Automatic pump sequencing and flow rate modulating control system

Abstract

The present invention relates to a control system for automatic, continuous sequencing and modulating the flow rate of a plurality of high pressure pumps, having specific, albeit not exclusive application to mud pumps used in well drilling procedures.

More particularly, the essence of the invention reposes in a novel volume output sensing servo system which continuously senses deviation in pump drive fluid volume output and automatically responds to such changes to maintain proper pump sequence.

Description

BACKGROUND OF THE INVENTION

The use of drilling mud is an essential adjunct to the rotary drilling procedures, which procedures date back to the turn of the century. A highly viscous fluid material called "mud" (primarily because in the early days it consisted of soil and water) is forced down the drill stringer under high pressure and jetted out through the drill bit to cool as well as clean the bit. The mud material returns upwardly through the annulus about the drilling string, thereby carrying away loose material and in some instances adding additional support against potential collapse of the hole strata.

Because of the high viscosity of the mud and the high pressure and flow requirements, particularly for deep well drilling, piston or plunger type pumps have been found the most serviceable and satisfactory. Very early pumps were steam driven reciprocating pistons in a liner. Over the years the simplex pump was developed and was followed by a duplex, and more recently, a triplex pump which was placed into service in about 1953. The duplex and triplex pumps are in wide use today and typically comprise an aggregation of bull gears, bearings, seals and other high maintenance inner workings.

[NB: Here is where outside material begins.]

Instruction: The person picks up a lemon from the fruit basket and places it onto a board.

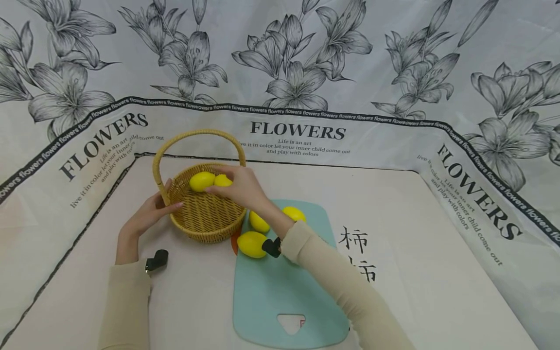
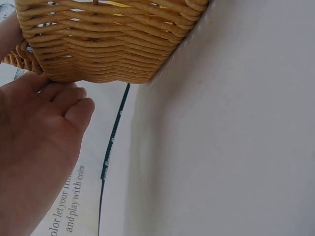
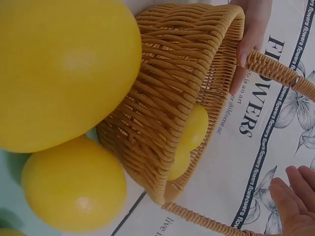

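My left hand (image 1: 150, 211) grips the left rim of a wicker basket (image 1: 210, 223), thumb over the rim and fingers against its outer wall. In the left wrist view, fingers of that hand (image 2: 74, 105) curl beside the woven side. Two yellow lemons lie in the basket, one lemon (image 1: 202, 182) plainly visible and the other lemon (image 1: 223, 180) partly behind my right hand (image 1: 240, 184). In the right wrist view, that hand (image 3: 295, 201) has extended fingers and stands apart from both lemons (image 3: 196, 127).
A light blue cutting board (image 1: 280, 301) lies right of the basket with several lemons (image 1: 252, 244) on it, partly hidden by my right forearm. The basket's tall handle (image 1: 199, 132) arches above it. A flower-printed cloth (image 1: 302, 141) stands behind the table.
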Available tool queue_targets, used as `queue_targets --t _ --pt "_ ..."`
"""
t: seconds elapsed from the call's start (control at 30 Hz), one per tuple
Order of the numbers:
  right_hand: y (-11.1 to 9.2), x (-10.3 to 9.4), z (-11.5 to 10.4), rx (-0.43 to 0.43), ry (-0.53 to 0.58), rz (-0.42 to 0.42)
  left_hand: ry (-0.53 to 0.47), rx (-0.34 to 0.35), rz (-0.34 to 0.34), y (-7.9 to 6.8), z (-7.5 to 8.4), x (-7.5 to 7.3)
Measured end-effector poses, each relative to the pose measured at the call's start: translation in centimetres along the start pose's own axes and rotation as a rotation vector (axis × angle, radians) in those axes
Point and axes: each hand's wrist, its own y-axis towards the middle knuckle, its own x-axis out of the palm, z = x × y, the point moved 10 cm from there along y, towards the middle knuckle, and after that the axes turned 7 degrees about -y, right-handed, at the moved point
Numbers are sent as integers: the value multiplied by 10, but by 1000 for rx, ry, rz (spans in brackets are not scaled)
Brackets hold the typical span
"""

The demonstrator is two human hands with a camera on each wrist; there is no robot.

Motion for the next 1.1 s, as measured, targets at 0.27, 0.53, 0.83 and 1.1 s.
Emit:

Pumps of this type typically move at high speeds and have a very short piston stroke, the inevitable consequence of which is high liner and valve maintenance.

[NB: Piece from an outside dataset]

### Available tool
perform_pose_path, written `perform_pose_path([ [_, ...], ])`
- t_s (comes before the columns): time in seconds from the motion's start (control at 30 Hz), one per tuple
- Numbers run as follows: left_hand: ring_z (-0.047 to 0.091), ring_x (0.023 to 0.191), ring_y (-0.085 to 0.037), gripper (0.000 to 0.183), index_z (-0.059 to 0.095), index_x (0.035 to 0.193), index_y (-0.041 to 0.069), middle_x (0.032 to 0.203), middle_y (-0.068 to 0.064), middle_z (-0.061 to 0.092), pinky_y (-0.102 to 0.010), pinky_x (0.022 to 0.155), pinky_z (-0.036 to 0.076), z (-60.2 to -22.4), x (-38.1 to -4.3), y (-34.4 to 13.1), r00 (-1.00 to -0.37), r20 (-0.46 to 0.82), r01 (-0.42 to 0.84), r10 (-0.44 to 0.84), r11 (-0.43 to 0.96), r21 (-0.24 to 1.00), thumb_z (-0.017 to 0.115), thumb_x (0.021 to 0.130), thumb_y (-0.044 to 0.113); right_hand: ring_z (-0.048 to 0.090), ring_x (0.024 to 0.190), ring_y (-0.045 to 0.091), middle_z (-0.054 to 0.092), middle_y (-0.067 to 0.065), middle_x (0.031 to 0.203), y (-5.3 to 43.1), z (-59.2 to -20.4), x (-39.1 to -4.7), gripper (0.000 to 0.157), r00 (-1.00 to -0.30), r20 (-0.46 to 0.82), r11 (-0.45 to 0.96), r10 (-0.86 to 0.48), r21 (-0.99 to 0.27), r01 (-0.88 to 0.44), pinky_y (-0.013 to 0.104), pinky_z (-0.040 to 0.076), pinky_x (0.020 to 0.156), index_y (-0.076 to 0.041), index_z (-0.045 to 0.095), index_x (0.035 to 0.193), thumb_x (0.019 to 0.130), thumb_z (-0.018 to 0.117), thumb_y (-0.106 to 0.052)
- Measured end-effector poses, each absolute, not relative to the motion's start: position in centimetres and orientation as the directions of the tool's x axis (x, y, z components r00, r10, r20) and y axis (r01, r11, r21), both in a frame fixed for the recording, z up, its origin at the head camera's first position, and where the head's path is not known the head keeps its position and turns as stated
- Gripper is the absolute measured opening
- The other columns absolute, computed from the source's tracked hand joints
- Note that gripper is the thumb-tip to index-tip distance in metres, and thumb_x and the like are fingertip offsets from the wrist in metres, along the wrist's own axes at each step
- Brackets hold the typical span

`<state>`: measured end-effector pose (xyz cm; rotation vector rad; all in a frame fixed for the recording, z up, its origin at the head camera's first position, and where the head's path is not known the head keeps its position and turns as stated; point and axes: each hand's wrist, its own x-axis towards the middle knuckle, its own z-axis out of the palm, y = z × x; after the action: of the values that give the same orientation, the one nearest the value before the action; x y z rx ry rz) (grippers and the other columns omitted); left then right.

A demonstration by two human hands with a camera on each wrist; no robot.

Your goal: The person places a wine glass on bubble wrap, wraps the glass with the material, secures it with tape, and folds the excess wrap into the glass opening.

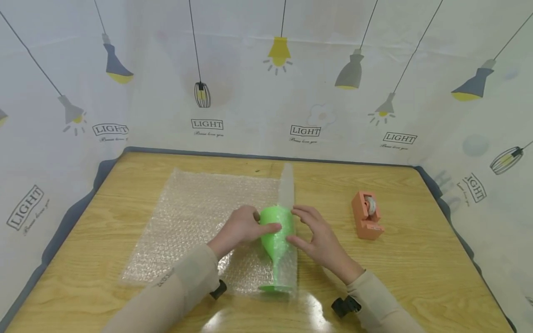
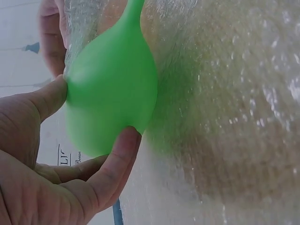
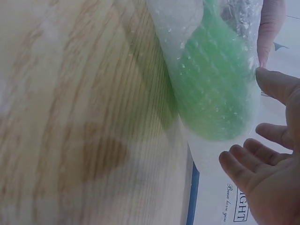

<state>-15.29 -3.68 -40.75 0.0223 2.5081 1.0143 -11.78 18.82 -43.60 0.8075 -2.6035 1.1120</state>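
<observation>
A green plastic goblet (image 1: pixel 270 216) lies on its side on a sheet of bubble wrap (image 1: pixel 187 222), its foot pointing toward the person. The wrap's right edge is folded up over the goblet's right side, and a narrow flap sticks out beyond the rim. My left hand (image 1: pixel 241 227) grips the bowl, thumb on one side and fingertips on the other, as the left wrist view shows. On the right, my right hand (image 1: pixel 319 238) has its thumb against the wrapped bowl. Its other fingers (image 3: pixel 236 168) are spread loosely beside the wrap.
An orange tape dispenser (image 1: pixel 366 217) with a roll of clear tape stands to the right on the wooden table (image 1: pixel 416 259). White sheeting (image 1: pixel 250 60) printed with lamps hangs around the table's back and sides.
</observation>
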Motion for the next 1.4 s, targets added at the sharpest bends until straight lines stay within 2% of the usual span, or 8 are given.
perform_pose_path([
  [0.2,0.067,0.11,-0.038,0.083,0.063,0.129,-0.005,0.128,-0.022,0.067,-0.049,0.087,0.061,-40.7,-15.2,-4.5,-0.91,-0.376,-0.133,0.173,0.739,0.661,0.079,0.083,0.062,0.061,0.12,0.045,0.044,0.027,0.154,18.7,-43.8,-11.7,0.072,-0.874,0.271,0.574,-0.403,-0.669,-0.472,0.057,0.058,0.094,0.003,0.047,0.15,0.091,0.081,-0.02],
  [0.4,0.066,0.113,-0.037,0.077,0.066,0.129,-0.001,0.129,-0.019,0.068,-0.052,0.093,0.059,-40.5,-14.9,-5.3,-0.916,-0.357,-0.121,0.182,0.725,0.678,0.079,0.083,0.06,0.057,0.127,0.047,0.04,0.027,0.158,18.4,-44.1,-11.6,0.076,-0.883,0.216,0.545,-0.418,-0.717,-0.434,0.056,0.056,0.099,0.001,0.04,0.155,0.093,0.078,-0.022],
  [0.53,0.067,0.113,-0.035,0.073,0.067,0.128,0.0,0.128,-0.018,0.069,-0.05,0.094,0.059,-40.5,-14.7,-5.8,-0.919,-0.347,-0.113,0.187,0.717,0.688,0.079,0.085,0.057,0.052,0.135,0.045,0.041,0.026,0.158,18.0,-44.4,-11.5,0.077,-0.873,0.216,0.506,-0.438,-0.743,-0.438,0.054,0.054,0.103,0.001,0.039,0.156,0.093,0.077,-0.02],
  [0.77,0.067,0.111,-0.029,0.07,0.066,0.131,0.003,0.123,-0.012,0.071,-0.048,0.092,0.06,-41.3,-14.7,-6.8,-0.915,-0.339,-0.118,0.22,0.658,0.744,0.077,0.087,0.058,0.049,0.138,0.044,0.039,0.025,0.159,17.5,-44.5,-11.5,0.077,-0.865,0.232,0.48,-0.444,-0.754,-0.448,0.052,0.053,0.104,0.001,0.037,0.156,0.094,0.077,-0.019],
  [1.0,0.066,0.112,-0.031,0.066,0.068,0.131,0.006,0.122,-0.011,0.071,-0.052,0.092,0.059,-41.7,-14.6,-7.3,-0.91,-0.333,-0.105,0.246,0.641,0.76,0.074,0.089,0.057,0.046,0.14,0.043,0.037,0.025,0.161,17.2,-44.6,-11.5,0.077,-0.864,0.234,0.486,-0.445,-0.747,-0.453,0.052,0.053,0.105,-0.001,0.037,0.157,0.095,0.076,-0.02],
  [1.27,0.062,0.124,-0.035,0.064,0.067,0.135,0.009,0.134,-0.011,0.068,-0.059,0.102,0.053,-42.0,-14.6,-7.7,-0.903,-0.324,-0.089,0.282,0.615,0.784,0.07,0.093,0.057,0.052,0.134,0.042,0.035,0.026,0.161,16.9,-44.4,-11.3,0.077,-0.867,0.243,0.538,-0.435,-0.702,-0.467,0.051,0.054,0.104,0.002,0.037,0.157,0.096,0.076,-0.024],
  [1.4,0.062,0.125,-0.035,0.064,0.064,0.138,0.01,0.138,-0.011,0.066,-0.059,0.103,0.052,-42.1,-14.7,-7.9,-0.894,-0.332,-0.094,0.301,0.598,0.796,0.068,0.094,0.057,0.052,0.134,0.044,0.035,0.028,0.16,16.5,-44.1,-11.1,0.079,-0.87,0.245,0.56,-0.428,-0.683,-0.468,0.057,0.052,0.105,0.003,0.037,0.156,0.095,0.077,-0.026],
])
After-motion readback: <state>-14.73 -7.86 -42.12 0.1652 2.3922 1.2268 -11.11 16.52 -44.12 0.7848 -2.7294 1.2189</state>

The pump to which the present invention is adapted is in reality a series of pump assemblies, plumbed in parallel each of which is relatively simple, involving a minimum of moving parts. The pump, by virtue of its construction, is capable of lower operating speeds than those now in use, with a commensurate lower maintenance cost. Each of the pumps comprises a piston operating within an elongated liner with a rod interconnecting the piston to a fluid drive motor which is reciprocated to move the piston through a suction stroke to draw viscous mud into the liner and a return or discharge stroke to force the mud under pressure to the drill string.

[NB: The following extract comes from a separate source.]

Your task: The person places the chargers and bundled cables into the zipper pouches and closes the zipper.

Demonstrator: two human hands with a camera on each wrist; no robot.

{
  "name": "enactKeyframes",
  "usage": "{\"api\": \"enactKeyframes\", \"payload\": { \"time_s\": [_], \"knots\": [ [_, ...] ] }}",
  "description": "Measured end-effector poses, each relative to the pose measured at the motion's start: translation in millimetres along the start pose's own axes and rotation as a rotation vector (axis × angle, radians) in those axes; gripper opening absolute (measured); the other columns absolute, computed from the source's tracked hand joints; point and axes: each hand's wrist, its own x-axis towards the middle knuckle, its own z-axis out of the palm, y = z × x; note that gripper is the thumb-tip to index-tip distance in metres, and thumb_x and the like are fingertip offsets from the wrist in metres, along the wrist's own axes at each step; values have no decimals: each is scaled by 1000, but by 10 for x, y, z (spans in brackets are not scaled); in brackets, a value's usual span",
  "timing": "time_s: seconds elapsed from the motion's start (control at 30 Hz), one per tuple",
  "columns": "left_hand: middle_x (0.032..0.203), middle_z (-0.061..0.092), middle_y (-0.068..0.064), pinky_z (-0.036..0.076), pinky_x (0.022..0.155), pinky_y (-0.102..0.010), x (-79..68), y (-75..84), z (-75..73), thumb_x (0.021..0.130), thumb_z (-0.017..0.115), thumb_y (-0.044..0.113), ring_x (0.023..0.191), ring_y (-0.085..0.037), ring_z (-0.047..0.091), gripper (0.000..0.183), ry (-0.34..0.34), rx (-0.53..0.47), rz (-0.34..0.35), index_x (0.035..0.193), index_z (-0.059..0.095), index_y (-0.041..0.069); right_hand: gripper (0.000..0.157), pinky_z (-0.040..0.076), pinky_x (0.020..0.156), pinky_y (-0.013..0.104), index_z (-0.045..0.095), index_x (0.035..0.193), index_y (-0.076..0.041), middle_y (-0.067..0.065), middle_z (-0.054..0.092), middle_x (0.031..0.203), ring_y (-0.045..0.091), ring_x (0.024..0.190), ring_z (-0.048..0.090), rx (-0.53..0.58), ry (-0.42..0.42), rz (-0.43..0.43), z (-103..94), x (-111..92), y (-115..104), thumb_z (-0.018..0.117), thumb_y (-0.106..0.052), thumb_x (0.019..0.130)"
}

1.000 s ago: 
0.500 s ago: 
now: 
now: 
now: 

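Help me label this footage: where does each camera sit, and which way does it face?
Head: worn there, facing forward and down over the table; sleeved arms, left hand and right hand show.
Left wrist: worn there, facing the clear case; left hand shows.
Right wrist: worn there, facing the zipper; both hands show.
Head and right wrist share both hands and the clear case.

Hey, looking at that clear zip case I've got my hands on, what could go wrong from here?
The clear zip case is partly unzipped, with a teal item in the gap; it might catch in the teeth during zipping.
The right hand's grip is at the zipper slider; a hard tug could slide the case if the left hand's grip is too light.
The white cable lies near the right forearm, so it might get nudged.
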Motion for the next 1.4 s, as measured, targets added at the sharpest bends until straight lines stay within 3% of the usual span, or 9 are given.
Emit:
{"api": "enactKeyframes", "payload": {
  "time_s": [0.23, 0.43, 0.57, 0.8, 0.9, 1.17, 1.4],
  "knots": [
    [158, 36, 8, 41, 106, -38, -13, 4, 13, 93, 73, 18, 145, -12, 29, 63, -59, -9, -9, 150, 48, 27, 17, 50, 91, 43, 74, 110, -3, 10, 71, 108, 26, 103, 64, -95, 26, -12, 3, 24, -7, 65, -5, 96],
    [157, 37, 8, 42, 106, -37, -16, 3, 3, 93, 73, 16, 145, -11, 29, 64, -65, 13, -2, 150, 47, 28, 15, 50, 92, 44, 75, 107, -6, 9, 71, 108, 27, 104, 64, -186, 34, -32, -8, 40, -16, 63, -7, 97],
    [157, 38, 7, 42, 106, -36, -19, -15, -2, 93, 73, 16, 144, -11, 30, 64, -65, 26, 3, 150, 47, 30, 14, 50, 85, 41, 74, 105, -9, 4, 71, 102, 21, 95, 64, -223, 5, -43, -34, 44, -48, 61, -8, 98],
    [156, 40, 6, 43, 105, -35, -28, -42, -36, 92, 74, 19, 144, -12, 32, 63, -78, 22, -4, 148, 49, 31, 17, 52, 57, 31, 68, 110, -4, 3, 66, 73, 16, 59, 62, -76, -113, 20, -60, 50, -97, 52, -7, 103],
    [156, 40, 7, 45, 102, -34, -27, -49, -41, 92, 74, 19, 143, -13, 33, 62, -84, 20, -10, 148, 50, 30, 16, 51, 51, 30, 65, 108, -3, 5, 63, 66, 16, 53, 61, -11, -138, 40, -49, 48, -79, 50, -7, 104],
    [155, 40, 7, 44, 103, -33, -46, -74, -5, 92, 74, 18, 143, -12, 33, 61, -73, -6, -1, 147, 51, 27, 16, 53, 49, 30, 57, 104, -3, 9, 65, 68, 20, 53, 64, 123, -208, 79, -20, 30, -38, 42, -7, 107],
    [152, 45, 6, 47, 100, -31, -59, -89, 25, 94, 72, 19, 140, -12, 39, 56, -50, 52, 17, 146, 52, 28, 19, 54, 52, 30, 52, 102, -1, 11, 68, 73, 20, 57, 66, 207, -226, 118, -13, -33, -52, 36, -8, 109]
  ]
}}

In order to effectively use pumps of the type described, all of the pump assemblies which comprise the whole must be properly sequenced and sychronized in order to avoid pressure surges in the discharge line which, if permitted, could result in severe damage to the entire mud circulation system, including the well hole.

It is characteristic that the type of pump to which the present invention pertains to lose synchronization when pump operating speed is adjusted, and the present invention is particularly useful in overcoming this undesireable characteristic through its ability to continuously monitor variations in fluid flow which equates to pump speed changes and to automatically adjust to such changes to maintain proper sequencing.

Triplex and duplex mud pumps currently in use recognize the problem and even though they are mechanically synchronized, expensive pulsation dampeners are customarily used on the discharge side to avoid surge and pressure peaks. Additional force feed equipment is needed to assist the pumps in the process of ingesting mud during the suction stroke. A significant feature of the present invention is that a control system is provided which insures proper sequencing through the full range of operating speeds, thereby permitting the delivery to the drill string of a highly uniform mud flow rate and pressure without recourse to ancillary equipment such as pulsation dampeners and forced suction flooding. Thus, it is that a major contribution to rotary drilling is made by the present invention which permits the use of a plurality of fluid driven pumps, connected in parallel by providing means for automatically and continuously sequencing each pump with the others to permit delivery to the drill string of mud at a pre-determined and modulated flow rate and pressure.

DESCRIPTION OF THE DRAWINGS

Having thus summarized the invention, there is appended hereto two sheets of drawings wherein the preferred embodiment of the invention is illustrated in conjunction with the environment for which it is ideally suited. The drawings comprise:

FIG. 1, which is a pictorial layout of a sixplex mud pump of the type to which the present invention is particularly, although not exclusively, adaptable;

FIG. 2, which is a top plan view of the device of FIG. 1;

FIG. 3, which is a side elevation of the apparatus shown in FIG. 1;

FIG. 4, which is a schematic diagram of the control system of the present invention; and

FIG. 5 is a graphic display of the flow pattern of the fluid pumped to the drill string when the control system of the present invention is functioning in conjunction with the pump of FIG. 1.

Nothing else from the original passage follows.